The six-phase progression—from simple conversation to advanced code search—demonstrates how complex AI systems can be built incrementally. Each phase introduces essential concepts while building upon previous foundations, creating a comprehensive understanding of agent architecture.
Key Takeaways
- Progressive Development: Start simple and add complexity gradually
- Tool-Centric Design: Build reusable, composable tool systems
- Safety First: Implement validation and error handling throughout
- Real-World Testing: Use practical examples and edge cases
- Production Readiness: Consider security, performance, and scalability
The modern development landscape increasingly relies on AI-powered tools.
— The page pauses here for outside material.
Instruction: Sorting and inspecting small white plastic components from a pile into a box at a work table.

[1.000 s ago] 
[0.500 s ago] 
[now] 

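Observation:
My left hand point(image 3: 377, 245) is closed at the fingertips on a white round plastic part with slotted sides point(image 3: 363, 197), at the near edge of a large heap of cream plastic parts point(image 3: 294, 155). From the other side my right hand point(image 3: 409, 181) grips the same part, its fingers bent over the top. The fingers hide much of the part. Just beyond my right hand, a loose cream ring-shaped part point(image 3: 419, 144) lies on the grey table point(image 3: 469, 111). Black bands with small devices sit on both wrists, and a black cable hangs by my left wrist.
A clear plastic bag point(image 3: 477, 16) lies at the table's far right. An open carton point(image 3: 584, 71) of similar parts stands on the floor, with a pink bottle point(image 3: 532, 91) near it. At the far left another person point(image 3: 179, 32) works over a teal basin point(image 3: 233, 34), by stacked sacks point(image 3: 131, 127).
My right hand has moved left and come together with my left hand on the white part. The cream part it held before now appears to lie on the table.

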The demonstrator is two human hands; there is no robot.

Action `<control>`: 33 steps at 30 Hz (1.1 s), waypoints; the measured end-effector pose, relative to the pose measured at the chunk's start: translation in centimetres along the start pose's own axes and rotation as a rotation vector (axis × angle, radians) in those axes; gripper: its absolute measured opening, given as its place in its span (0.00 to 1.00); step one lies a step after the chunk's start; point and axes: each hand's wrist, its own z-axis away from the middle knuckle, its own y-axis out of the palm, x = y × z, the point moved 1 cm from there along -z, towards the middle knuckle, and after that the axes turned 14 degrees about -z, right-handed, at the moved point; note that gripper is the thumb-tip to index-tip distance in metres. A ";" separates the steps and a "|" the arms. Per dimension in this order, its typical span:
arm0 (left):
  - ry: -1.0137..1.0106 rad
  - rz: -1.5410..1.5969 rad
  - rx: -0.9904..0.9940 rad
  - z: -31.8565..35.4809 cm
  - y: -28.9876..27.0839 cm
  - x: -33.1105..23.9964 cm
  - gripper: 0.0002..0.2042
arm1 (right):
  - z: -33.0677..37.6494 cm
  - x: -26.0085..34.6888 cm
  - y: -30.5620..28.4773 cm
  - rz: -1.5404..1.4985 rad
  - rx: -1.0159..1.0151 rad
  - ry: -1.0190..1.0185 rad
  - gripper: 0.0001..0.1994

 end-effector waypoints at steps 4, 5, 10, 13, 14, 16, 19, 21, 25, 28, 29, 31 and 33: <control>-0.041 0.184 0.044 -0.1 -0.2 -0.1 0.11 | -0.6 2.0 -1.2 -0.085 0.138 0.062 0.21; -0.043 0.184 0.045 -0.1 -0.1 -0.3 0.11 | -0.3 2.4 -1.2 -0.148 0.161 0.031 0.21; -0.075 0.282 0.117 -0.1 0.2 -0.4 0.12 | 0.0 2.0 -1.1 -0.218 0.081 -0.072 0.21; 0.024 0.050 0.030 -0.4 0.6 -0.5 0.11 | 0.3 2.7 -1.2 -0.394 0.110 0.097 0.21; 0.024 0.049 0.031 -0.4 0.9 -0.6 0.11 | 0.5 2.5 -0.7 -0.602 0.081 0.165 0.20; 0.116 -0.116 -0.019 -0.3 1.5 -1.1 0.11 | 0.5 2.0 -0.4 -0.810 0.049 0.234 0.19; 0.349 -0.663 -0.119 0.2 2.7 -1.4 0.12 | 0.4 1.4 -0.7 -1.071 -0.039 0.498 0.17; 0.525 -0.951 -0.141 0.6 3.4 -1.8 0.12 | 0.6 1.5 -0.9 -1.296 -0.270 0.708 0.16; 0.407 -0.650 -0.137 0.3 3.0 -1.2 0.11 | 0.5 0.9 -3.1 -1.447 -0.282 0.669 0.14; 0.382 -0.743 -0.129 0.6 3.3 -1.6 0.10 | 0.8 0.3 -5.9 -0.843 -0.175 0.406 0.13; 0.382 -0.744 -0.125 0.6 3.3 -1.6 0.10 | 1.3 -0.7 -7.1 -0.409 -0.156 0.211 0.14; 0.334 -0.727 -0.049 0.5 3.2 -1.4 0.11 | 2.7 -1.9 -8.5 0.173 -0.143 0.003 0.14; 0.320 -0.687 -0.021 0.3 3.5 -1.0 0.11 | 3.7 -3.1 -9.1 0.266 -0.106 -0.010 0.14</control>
Understanding how to build and customize these agents puts you at the forefront of this technological evolution. Whether you’re building internal tools, contributing to open-source projects, or creating commercial products, the principles and practices demonstrated in this workshop provide a solid foundation for success.
Start with the basic chat agent, progress through each phase methodically, and soon you’ll have your own sophisticated coding agent tailored to your specific needs and workflows.